WHAT THE EXERCISE ASKS =
Whatever the listing holds, output it without alteration.
━━ DATASET EXTRACT
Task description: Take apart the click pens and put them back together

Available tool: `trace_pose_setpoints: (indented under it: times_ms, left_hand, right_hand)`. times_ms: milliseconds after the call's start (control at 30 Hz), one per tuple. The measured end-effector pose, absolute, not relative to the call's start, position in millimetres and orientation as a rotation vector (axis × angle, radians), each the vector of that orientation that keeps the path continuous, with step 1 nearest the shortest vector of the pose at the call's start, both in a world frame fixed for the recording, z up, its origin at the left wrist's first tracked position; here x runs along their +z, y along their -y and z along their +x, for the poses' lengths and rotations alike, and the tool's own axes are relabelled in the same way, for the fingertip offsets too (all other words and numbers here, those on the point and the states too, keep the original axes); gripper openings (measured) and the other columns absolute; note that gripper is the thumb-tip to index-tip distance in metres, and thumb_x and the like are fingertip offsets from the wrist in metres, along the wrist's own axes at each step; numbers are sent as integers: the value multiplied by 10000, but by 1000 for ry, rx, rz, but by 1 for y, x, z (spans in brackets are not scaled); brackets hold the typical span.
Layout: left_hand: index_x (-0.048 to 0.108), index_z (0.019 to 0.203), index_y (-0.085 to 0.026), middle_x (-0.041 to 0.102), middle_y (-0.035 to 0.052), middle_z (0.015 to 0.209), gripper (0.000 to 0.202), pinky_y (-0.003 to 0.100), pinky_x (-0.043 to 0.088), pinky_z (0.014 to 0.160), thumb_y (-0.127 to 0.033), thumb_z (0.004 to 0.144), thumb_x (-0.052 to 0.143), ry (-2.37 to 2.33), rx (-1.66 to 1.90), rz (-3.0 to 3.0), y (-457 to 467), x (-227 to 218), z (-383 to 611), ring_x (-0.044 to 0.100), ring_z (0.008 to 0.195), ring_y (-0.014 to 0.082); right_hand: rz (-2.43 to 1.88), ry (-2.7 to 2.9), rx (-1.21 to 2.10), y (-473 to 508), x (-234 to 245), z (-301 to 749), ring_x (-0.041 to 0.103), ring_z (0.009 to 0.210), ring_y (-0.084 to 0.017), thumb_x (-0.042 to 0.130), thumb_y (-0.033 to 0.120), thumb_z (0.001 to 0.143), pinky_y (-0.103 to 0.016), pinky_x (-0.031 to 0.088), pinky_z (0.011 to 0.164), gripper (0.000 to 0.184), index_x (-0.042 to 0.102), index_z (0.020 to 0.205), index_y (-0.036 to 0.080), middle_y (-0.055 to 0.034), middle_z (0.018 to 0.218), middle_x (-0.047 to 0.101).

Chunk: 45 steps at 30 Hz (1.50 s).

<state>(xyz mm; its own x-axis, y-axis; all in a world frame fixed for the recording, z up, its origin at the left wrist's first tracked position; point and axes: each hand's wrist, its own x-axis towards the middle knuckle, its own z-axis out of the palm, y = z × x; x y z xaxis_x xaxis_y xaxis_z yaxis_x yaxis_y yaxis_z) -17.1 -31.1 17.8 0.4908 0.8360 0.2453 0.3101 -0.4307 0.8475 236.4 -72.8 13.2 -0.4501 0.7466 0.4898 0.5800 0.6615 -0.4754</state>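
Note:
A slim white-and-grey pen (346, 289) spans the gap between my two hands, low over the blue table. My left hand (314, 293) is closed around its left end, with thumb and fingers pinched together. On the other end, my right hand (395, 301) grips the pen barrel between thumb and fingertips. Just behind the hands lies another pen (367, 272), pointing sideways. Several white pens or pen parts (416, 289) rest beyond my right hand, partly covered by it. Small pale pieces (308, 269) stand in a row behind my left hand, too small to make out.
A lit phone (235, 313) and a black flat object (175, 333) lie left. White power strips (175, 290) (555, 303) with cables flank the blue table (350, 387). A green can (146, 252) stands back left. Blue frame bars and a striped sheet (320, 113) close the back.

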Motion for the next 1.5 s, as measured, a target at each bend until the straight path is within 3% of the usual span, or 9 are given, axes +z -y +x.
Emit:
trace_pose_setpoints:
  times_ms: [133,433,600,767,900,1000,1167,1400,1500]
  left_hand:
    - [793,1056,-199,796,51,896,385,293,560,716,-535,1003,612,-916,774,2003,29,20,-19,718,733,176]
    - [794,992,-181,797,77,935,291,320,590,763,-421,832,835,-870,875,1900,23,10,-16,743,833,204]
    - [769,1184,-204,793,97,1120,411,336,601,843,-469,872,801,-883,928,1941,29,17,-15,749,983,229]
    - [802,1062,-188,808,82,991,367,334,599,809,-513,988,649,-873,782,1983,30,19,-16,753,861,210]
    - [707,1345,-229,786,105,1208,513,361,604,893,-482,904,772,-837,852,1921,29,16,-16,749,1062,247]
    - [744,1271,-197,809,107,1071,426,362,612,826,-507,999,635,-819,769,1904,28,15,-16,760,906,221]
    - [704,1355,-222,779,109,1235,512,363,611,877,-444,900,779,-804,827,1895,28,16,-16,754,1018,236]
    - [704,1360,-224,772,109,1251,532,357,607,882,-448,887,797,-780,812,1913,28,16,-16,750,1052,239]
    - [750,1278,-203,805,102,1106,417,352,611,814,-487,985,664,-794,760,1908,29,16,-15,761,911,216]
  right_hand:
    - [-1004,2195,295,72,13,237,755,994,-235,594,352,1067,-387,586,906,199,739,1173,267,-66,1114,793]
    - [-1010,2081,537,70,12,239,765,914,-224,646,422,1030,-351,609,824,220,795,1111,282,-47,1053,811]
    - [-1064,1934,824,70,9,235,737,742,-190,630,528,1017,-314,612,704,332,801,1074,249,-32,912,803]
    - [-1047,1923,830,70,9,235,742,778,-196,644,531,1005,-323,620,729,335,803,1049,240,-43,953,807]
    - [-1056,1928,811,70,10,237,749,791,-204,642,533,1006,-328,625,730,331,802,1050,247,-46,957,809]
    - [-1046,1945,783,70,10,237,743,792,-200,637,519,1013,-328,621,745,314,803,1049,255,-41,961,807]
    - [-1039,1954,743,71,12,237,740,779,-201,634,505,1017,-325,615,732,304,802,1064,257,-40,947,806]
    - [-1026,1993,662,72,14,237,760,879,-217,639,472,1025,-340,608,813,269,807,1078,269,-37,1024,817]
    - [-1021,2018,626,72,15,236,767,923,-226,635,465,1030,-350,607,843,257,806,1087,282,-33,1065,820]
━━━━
EXERCISE OUTPUT =
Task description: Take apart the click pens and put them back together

Available tool: `trace_pose_setpoints: (indented under it: times_ms, left_hand, right_hand)`. times_ms: milliseconds after the call's start (control at 30 Hz), one per tuple. The measured end-effector pose, absolute, not relative to the call's start, position in millimetres and orientation as a rotation vector (axis × angle, radians), each the vector of that orientation that keeps the path continuous, with step 1 nearest the shortest vector of the pose at the call's start, both in a world frame fixed for the recording, z up, its origin at the left wrist's first tracked position; here x runs along their +z, y along their -y and z along their +x, for the poses' lengths and rotations alike, and the tool's own axes are relabelled in the same way, for the fingertip offsets too (all other words and numbers here, those on the point and the states too, keep the original axes); gripper openings (measured) and the other columns absolute; note that gripper is the thumb-tip to index-tip distance in metres, and thumb_x and the like are fingertip offsets from the wrist in metres, along the wrist's own axes at each step; numbers are sent as integers: the value multiplied by 10000, but by 1000 for ry, rx, rz, but by 1 for y, x, z (spans in brackets are not scaled); brackets hold the typical span.
Layout: left_hand: index_x (-0.048 to 0.108), index_z (0.019 to 0.203), index_y (-0.085 to 0.026), middle_x (-0.041 to 0.102), middle_y (-0.035 to 0.052), middle_z (0.015 to 0.209), gripper (0.000 to 0.202), pinky_y (-0.003 to 0.100), pinky_x (-0.043 to 0.088), pinky_z (0.014 to 0.160), thumb_y (-0.127 to 0.033), thumb_z (0.004 to 0.144), thumb_x (-0.052 to 0.143), ry (-2.37 to 2.33), rx (-1.66 to 1.90), rz (-3.0 to 3.0), y (-457 to 467), x (-227 to 218), z (-383 to 611), ring_x (-0.044 to 0.100), ring_z (0.008 to 0.195), ring_y (-0.014 to 0.082); right_hand: rz (-2.43 to 1.88), ry (-2.7 to 2.9), rx (-1.21 to 2.10), y (-473 to 508), x (-234 to 245), z (-301 to 749), ring_x (-0.041 to 0.103), ring_z (0.009 to 0.210), ring_y (-0.084 to 0.017), thumb_x (-0.042 to 0.130), thumb_y (-0.033 to 0.120), thumb_z (0.001 to 0.143), pinky_y (-0.103 to 0.016), pinky_x (-0.031 to 0.088), pinky_z (0.011 to 0.164), gripper (0.000 to 0.184), index_x (-0.042 to 0.102), index_z (0.020 to 0.205), index_y (-0.036 to 0.080), middle_y (-0.055 to 0.034), middle_z (0.018 to 0.218), middle_x (-0.047 to 0.101).

Chunk: 45 steps at 30 Hz (1.50 s).

<state>(xyz mm; its own x-axis, y-axis; all in a world frame fixed for the recording, z up, its origin at the left wrist's first tracked position; point and axes: each hand's wrist, its own x-axis towards the middle knuckle, its own z-axis out of the palm, y = z × x; x y z xaxis_x xaxis_y xaxis_z yaxis_x yaxis_y yaxis_z) -17.1 -31.1 17.8 0.4908 0.8360 0.2453 0.3101 -0.4307 0.8475 236.4 -72.8 13.2 -0.4501 0.7466 0.4898 0.5800 0.6615 -0.4754</state>
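Note:
A slim white-and-grey pen (346, 289) spans the gap between my two hands, low over the blue table. My left hand (314, 293) is closed around its left end, with thumb and fingers pinched together. On the other end, my right hand (395, 301) grips the pen barrel between thumb and fingertips. Just behind the hands lies another pen (367, 272), pointing sideways. Several white pens or pen parts (416, 289) rest beyond my right hand, partly covered by it. Small pale pieces (308, 269) stand in a row behind my left hand, too small to make out.
A lit phone (235, 313) and a black flat object (175, 333) lie left. White power strips (175, 290) (555, 303) with cables flank the blue table (350, 387). A green can (146, 252) stands back left. Blue frame bars and a striped sheet (320, 113) close the back.
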
Motion for the next 1.5 s, as measured, a target at each bend until the straight path is within 3% of the usual span, or 9 are given, axes +z -y +x.
Emit:
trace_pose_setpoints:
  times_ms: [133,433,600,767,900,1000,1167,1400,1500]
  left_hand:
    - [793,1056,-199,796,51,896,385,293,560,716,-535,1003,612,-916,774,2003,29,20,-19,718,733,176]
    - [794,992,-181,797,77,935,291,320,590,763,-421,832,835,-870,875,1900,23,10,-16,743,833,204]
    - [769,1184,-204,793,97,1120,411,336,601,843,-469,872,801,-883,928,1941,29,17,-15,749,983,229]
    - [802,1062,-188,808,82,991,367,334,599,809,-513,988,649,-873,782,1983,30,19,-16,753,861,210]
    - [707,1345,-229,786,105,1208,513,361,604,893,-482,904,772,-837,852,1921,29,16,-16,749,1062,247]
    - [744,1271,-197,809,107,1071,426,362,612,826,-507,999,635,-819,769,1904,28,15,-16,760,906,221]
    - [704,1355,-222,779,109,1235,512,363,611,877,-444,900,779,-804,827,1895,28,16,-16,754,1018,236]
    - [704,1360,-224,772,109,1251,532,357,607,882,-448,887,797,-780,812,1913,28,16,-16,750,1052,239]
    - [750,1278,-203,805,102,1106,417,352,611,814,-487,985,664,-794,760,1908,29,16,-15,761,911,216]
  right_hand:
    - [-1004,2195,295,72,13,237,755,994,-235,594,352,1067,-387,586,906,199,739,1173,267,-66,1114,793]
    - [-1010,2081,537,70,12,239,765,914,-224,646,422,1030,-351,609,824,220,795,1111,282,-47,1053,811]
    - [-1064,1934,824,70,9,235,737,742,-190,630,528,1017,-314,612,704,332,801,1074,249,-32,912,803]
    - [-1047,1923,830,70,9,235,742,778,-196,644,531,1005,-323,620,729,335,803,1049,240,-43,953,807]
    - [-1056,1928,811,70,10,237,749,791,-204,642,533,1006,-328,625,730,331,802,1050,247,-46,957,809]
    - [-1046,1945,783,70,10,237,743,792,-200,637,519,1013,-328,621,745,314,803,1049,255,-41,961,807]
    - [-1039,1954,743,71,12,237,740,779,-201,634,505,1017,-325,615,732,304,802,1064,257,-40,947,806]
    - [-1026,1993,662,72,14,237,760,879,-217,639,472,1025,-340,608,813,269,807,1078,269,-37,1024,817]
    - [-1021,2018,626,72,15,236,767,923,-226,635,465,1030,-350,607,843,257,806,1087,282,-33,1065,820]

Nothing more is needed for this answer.